Avesso
Hoje acordei com a morte na boca, invertido. Cardiopatias inatas.
Não podia mover o braço esquerdo. Não tinha dormência ou formigamentos. Era apenas ausência. Levava ainda um gosto de ferrugem na boca e o pouco cheiro que eu conseguia sentir era ruim. Não sabia se tinha tomado um grande porre, do qual não me lembrava, ou se estava adentrando o desfiladeiro.
Louco eu não estava. Nunca. Nenhum traço de histeria em minha natureza. De qualquer modo, esse é um termo arcaico para justificar trejeitos da natureza feminina. Não, nem em pensamento. Sou cerebral, como poucos.
Não podia levantar da cama e Clara não parecia estar por perto. Se ela passasse pelo corredor talvez estranhasse a minha inédita sonolência e viesse averiguar minha saúde. Nunca acordo após as 10h, ela sabe. Nem em feriados. Nem se me sinto indisposto. Nada mais razoável do que vir se certificar de que está tudo bem. Falta de consideração.
Umidade na quina entre parede e teto. Uma das muitas coisas que eu adiei. Casamento. Viagem com os meus pais e os dela. O encanamento podre da cozinha. Essas coisas que a memória cotidiana propositadamente deixa passar. Listas de geladeira. Instalar o ar-condicionado. Viajar para o leste europeu. Comprar um cachorro. Abrir a parede entre a cozinha e a sala. Porque vai deixar o cômodo mais arejado. Bem, isso foi ela quem falou. Eu não falei nada.
A casa precisa mesmo de uns reparos.
Ela certamente não está em casa, do contrário já teria vindo. Clara é sempre tão atenciosa, deve ter ido comprar algo gostoso para a gente comer. Sexo após o café da manhã.
Clara gosta de tudo manual, físico. Filas de banco. Pagar em dinheiro. Escrever cartas. Vídeo locadoras. Eu disse que isso de locadora é um hábito desnecessário, burro. Ela diz que gosta de filmes organizados em estantes. Que organiza seus pensamentos. Estantes, bilhetes, filas e agendas de papel. Nunca vou entender.
Merda. Ela saiu com certeza e não disse uma palavra sobre onde iria. Deve ter deixado o celular. Ela sempre diz que esquece, mas acho que pode ser de propósito.
Devo estar mesmo prestes a morrer. Meu corpo é carne pútrida, molenga e sem força. Meu emocional é uma velha na menopausa. Melhor fechar os olhos e esperar pela morte.
Seria um tanto mais gentil se esse bater de botas não fosse tão demorado. Velar meu próprio corpo está longe de ser uma ambição que eu tenha.
Talvez ela me traia com aquele professor encomendado de Cuba. Eu não sou muito esperto, mas corno eu acho que nunca fui. Se eu vivesse mais um dia podia comer a irmã dela em vingança. Enfiar a cara naqueles peitos tão generosos seria uma boa recompensa.
Marcela. Sempre me perguntei se ela era frígida ou uma completa depravada. Esconde demais o jogo, acho curioso. Clara sempre pareceu fazer tudo com extraordinária espontaneidade. Marcela não. Marcela guarda um mistério. Cheguei a pensar que era lésbica.
Podia levantar. Vou levantar. Talvez seja perigoso.
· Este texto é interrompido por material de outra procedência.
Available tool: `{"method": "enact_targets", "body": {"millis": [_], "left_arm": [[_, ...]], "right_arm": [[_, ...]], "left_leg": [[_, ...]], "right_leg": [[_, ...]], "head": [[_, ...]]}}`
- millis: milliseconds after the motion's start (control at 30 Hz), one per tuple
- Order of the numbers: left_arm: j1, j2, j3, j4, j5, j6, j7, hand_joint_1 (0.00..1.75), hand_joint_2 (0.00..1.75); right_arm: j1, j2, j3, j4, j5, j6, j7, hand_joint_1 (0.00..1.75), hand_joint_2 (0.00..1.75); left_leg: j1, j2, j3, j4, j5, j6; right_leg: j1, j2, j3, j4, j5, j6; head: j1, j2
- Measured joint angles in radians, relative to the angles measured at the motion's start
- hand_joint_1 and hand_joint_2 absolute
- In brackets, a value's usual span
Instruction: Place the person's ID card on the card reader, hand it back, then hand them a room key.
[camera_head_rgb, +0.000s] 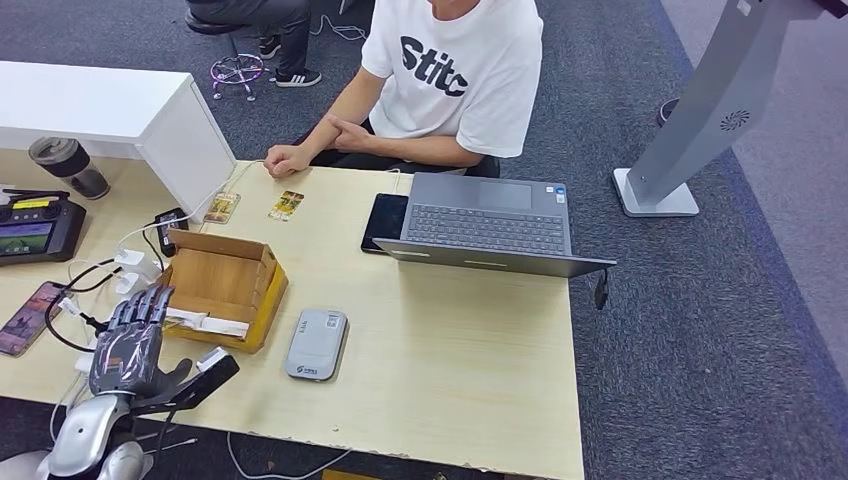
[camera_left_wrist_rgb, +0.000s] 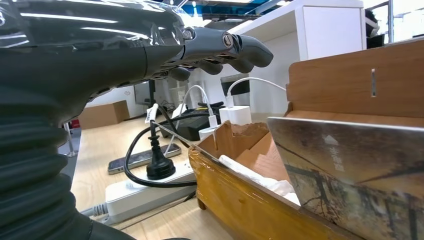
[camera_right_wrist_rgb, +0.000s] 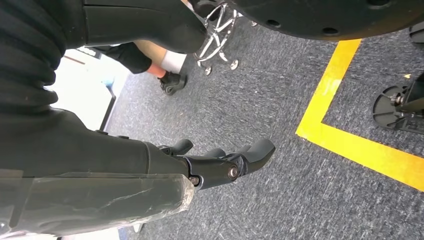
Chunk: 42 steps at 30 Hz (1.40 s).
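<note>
Wooden table (camera_head_rgb: 450, 340) fronts a seated person (camera_head_rgb: 450, 80). Left hand (camera_head_rgb: 135, 335) hovers, fingers spread, holding nothing, beside the cardboard box (camera_head_rgb: 225, 285). Card reader (camera_head_rgb: 316, 344) lies right of it; two cards (camera_head_rgb: 285, 205) lie near the person. Right hand (camera_right_wrist_rgb: 220, 162) hangs loosely open, holding nothing, over carpet (camera_right_wrist_rgb: 280, 200).

The surface (camera_head_rgb: 460, 360) looks like pale matt wood, chipped along its near edge. The box (camera_head_rgb: 222, 275) is brown cardboard under glossy tape; the reader (camera_head_rgb: 316, 343) is smooth grey plastic.
</note>
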Motion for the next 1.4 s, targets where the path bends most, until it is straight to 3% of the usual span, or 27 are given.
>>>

Sei que o Fernando fica rondando a Clara quando eu não estou por perto. Como eu o acho um completo babaca, eu digo a ela que não ligo. Mas fico secretamente pensando que se eu morresse atropelado o infeliz estaria lá no dia do meu enterro já para preencher a vaga recém-aberta. Filho da puta! Ela diz que tem pena. Que o deixou com o coração partido. Não entendo o porquê de dizer tais coisas quando ela sabe que eu não me importo. Só me deixa puto. E neurótico.
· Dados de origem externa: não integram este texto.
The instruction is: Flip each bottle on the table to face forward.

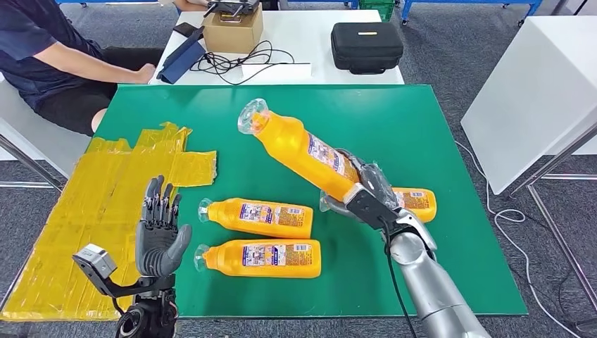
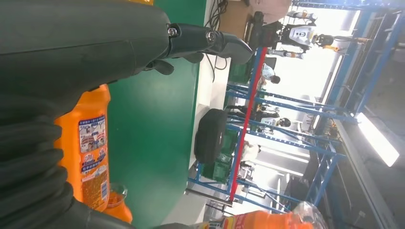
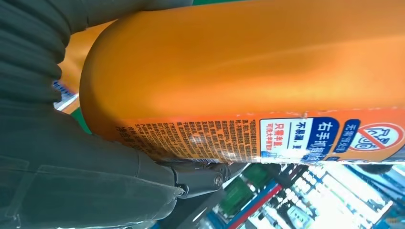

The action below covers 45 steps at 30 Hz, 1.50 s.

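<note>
Glossy orange plastic bottles (image 1: 264,217) with clear caps lie on a matt green table (image 1: 422,127) beside crinkled yellow tape (image 1: 91,204).

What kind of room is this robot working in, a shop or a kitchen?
Neither, it seems: probably a lab or workshop. Blue metal racking lines the background, a white desk holds cables and a black equipment case, and the green table looks like a test bench.

Even, bright overhead light lit the green counter (image 1: 436,141) with soft, faint shadows. In the left wrist view, windows at two o'clock blew out white. The right wrist view was blurred at close range.
</note>
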Tool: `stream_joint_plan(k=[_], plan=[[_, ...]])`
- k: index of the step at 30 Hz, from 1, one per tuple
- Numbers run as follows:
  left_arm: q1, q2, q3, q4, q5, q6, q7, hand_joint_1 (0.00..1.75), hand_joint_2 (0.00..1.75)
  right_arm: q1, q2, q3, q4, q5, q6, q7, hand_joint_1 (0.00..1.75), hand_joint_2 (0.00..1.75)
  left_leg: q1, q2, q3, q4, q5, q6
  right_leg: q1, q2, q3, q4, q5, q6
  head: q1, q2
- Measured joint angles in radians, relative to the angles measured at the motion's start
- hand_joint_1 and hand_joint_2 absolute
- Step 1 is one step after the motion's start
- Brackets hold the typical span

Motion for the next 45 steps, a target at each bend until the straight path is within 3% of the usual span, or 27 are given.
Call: stream_joint_plan(k=[22, 27, 31, 37, 41, 45], plan=[[0.001, 0.032, -0.003, -0.010, 0.006, 0.012, -0.005, 0.00, 1.75, -0.035, 0.031, 0.037, 0.076, -0.011, -0.005, 0.001, 1.75, 1.75, -0.002, 0.000, -0.002, 0.000, 0.000, 0.000, -0.002, 0.000, -0.002, 0.000, 0.000, 0.000, 0.000, 0.000], [0.002, 0.055, -0.021, -0.010, 0.039, 0.038, -0.023, 0.00, 1.75, -0.072, 0.101, 0.071, 0.110, -0.007, -0.037, 0.012, 1.75, 1.75, -0.001, 0.002, -0.002, 0.000, 0.000, 0.000, -0.001, 0.002, -0.003, 0.000, 0.000, 0.000, 0.000, 0.000], [0.000, 0.068, -0.044, -0.010, 0.061, 0.050, -0.020, 0.00, 1.75, -0.067, 0.173, 0.142, 0.101, 0.024, -0.060, 0.057, 1.75, 1.75, 0.000, 0.001, -0.003, 0.000, 0.001, -0.001, 0.000, 0.001, -0.004, 0.001, 0.000, 0.000, 0.000, 0.000], [-0.030, 0.079, -0.079, -0.006, 0.171, 0.012, 0.000, 0.00, 1.75, -0.057, 0.219, 0.244, 0.067, 0.063, -0.042, 0.139, 1.75, 1.75, 0.000, 0.002, -0.006, 0.000, 0.001, -0.002, 0.000, 0.001, -0.006, 0.001, 0.000, 0.000, 0.001, 0.000], [-0.055, 0.080, -0.113, -0.009, 0.261, 0.011, 0.017, 0.00, 1.75, -0.144, 0.292, 0.451, 0.152, -0.112, -0.157, 0.251, 1.75, 1.75, 0.000, 0.005, -0.006, 0.000, 0.002, -0.002, 0.000, 0.003, -0.008, 0.002, 0.001, -0.001, 0.000, 0.000], [-0.046, 0.083, -0.130, -0.022, 0.275, 0.020, 0.018, 0.00, 1.75, -0.201, 0.323, 0.656, 0.225, -0.216, -0.225, 0.265, 1.75, 1.75, 0.000, 0.001, -0.007, 0.000, 0.002, -0.003, 0.000, 0.001, -0.008, 0.002, 0.001, -0.001, 0.001, 0.000]])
Bem, não faz diferença. Vou morrer sozinho nessa cama e o vagabundo vai bater ponto aqui em casa. Talvez trace até a irmã peituda. Maldito seja.
Eu finalmente me levanto. Vou me apoiando nas paredes e nos móveis. Cruzo a cozinha e o corredor. Luzes apagadas. É noite. Vou marchando perplexo até o banheiro. Olho o espelho, mas não a mim. Não é a minha imagem que eu vejo. É apenas um lembrete. Um mau presságio do que já foi.
A casa parece fechada há anos. Poeiras e vazios. Olho em volta, nos móveis, nos sinais de existência, na louça que apodrece na pia, tudo que eu posso ver e tocar é a minha loucura e o meu esquecimento. Alheamento.
Tudo ali não é Clara. É o avesso dela. E é não de hoje.